これ以降の文章には映画の内容に関する重要な情報が書かれています。
まだ映画を見ていない人がみると映画の面白さを損なうことがありますのでご注意下さい。







 かつてウェルマン監督およびキューカー監督で映画化されたドラマをそれまで映画生活から離れていたジュディ=ガーランドの復帰作として、ミュージカル映画としてリメイク(現時点までに4作が作られている)。ガーランドファンに支えられ、1955年全米興行成績10位。

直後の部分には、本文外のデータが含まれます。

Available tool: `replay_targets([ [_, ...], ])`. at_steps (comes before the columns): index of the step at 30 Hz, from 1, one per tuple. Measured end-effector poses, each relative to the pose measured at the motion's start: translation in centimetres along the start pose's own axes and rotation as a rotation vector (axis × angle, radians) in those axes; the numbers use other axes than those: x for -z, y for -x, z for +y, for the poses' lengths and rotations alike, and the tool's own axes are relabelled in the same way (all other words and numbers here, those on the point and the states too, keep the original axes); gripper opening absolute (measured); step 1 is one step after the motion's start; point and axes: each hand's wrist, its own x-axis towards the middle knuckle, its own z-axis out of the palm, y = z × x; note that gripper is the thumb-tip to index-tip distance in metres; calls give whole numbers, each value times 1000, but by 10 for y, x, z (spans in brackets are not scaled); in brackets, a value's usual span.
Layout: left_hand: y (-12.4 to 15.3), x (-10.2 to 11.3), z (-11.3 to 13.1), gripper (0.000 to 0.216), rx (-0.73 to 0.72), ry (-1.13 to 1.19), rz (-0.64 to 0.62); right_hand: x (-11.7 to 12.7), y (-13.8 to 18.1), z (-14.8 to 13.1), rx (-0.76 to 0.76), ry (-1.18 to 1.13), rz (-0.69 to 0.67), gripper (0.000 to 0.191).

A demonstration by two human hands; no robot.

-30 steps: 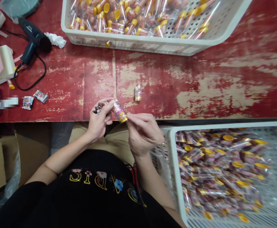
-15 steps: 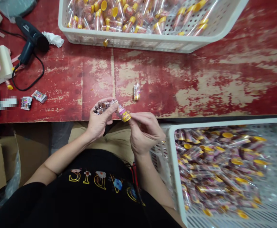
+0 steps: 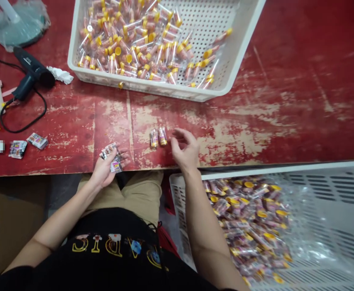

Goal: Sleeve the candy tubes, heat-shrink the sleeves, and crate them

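My left hand (image 3: 107, 167) is closed around a small stack of printed labels (image 3: 112, 158) at the near edge of the worn red table (image 3: 255, 117). My right hand (image 3: 184, 151) hovers over the table edge with its fingers apart and nothing in it. Just left of its fingertips two small labelled tubes with yellow caps (image 3: 158, 137) stand side by side on the table.
A white basket (image 3: 240, 60) with several yellow-capped tubes sits at the back. A second white basket (image 3: 331, 178) of wrapped tubes stands low at my right. A black heat gun (image 3: 31, 72) with its cord, loose labels (image 3: 28, 144) and a white tissue (image 3: 60, 74) lie at the left.
My right hand has set the tube it held with my left hand down beside the one on the table and let go. The view has tilted, showing more of the far basket.
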Motion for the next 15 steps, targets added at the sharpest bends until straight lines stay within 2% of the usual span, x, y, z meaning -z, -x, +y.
replay_targets([
  [2, -4, 1, 3, 22, 4, 0, 15, -9, -9, -7, -1, 59, -33, 54],
  [4, -7, 1, 4, 19, 7, 7, 25, -24, -5, -17, 64, 201, -90, 63],
  [7, -11, 2, 7, 17, 12, 19, 35, -44, 7, -29, 90, 370, -165, 56],
  [9, -14, 4, 10, 15, 17, 27, 55, -47, -7, -34, 85, 380, -126, 51],
  [10, -16, 5, 12, 13, 21, 33, 66, -45, -27, -36, 90, 353, -78, 49],
  [12, -20, 4, 16, 8, 19, 49, 86, -38, -86, -40, 93, 257, 29, 37],
  [13, -22, 2, 17, 7, 16, 53, 89, -34, -121, -42, 54, 207, 37, 32],
  [15, -23, -5, 21, 6, 4, 51, 85, -30, -186, -49, 8, 170, -31, 45],
])
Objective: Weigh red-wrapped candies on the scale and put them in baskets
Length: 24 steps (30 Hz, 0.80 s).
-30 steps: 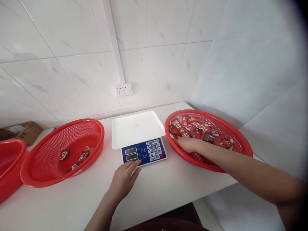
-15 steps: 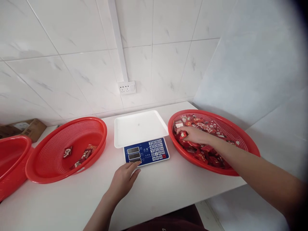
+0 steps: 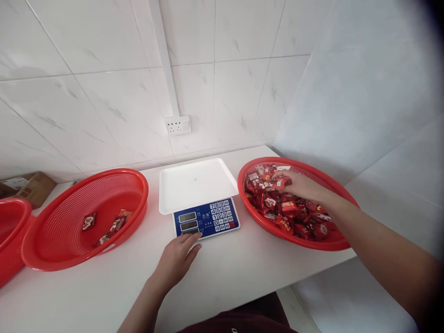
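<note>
My right hand [image 3: 301, 185] reaches into the red basket [image 3: 343, 243] at the right, lying palm down on the pile of red candy packets [image 3: 284, 208], its fingers closed over some of them. My left hand [image 3: 176, 259] rests flat on the white counter, fingers stretched out, the tips touching the front edge of the blue-panelled scale [image 3: 205, 221]. The scale's white tray [image 3: 196, 184] has nothing on it.
A second red basket [image 3: 52, 259] stands at the left with a few red packets [image 3: 104, 224] in it. Another red basin [image 3: 10, 231] shows at the far left, a cardboard box [image 3: 29, 187] behind it. A wall socket [image 3: 177, 125] is above the scale. Tiled walls close the corner.
My right hand has moved from the near left rim of the right basket further in and back across the packets. My left hand has stayed by the scale.
</note>
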Each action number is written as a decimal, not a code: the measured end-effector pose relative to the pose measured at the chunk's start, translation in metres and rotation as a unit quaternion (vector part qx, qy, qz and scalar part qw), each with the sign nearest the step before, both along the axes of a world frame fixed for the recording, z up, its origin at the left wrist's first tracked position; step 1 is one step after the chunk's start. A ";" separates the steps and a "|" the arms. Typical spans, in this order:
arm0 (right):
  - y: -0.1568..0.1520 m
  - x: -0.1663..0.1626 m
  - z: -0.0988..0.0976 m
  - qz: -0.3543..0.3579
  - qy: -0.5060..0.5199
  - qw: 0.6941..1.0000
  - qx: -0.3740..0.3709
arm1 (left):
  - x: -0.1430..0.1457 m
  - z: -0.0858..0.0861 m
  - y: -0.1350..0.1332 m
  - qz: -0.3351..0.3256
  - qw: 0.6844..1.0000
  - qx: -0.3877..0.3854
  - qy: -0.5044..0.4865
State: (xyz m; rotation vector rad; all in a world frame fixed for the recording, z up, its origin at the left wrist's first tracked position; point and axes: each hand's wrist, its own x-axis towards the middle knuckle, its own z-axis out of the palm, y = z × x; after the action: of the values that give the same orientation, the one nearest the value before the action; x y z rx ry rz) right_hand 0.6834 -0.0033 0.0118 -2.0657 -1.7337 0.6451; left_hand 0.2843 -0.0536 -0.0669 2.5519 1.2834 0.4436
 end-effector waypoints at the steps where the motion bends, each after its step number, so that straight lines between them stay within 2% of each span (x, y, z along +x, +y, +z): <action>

 アメリカ映画界、特にMGMのミュージカル映画全盛時代燦然と輝き、ヴィンセント=ミネリとの結婚でも有名となったジュディ=ガーランドだったが(二人の間の娘がライザ=ミネリ)、1950年頃から睡眠薬浸りとなってしまい、結婚生活は破綻し、MGMからも放逐されて碌々演技も出来なくなってしまったという。そんな彼女を救ったのがプロデューサのシドニー=ラフト。結婚後、彼が製作した作品にガーランドを指名し、彼女のために作ったのが本作と言われる。そのため、オリジナル第1作の『栄光のハリウッド』を監督したキューカーを起用。万全の体制を敷いた。

 本作ではまるでその立場が逆転したかのように、アルコール漬けの夫を甲斐甲斐しく看病する妻の役だが、その痛々しさが分かるだけに、この時の演技は鬼気迫るものがある。それにやはりミュージカル畑のヴェテランだけあって歌のうまさは折り紙付き。そしてメイソンの体当たり演技も素晴らしい(アカデミーはアル中演技に甘いと言われるけど、本作でもメイソンがちゃっかりノミネートされてる)。

 私はリメイク作である『スター誕生』(1976)の方を先に観たが、やはり脚本がベタな分、こちらの方が正しい作り方なんだろう。

 ただ一方では『スター誕生』(1976)と較べると間の悪さはどうしても感じてしまうし、特にこういったベタなメロドラマがどうにも苦手な私としては、さほど点数は高く付けられないのだが。

 ちなみに本作が復帰作と騒がれたガーランドだったが、睡眠薬中毒は止まることはなく、この後ラフトとも離婚。1969年には睡眠薬中毒で亡くなっている。そう思うと、演技も痛々しく感じてしまう。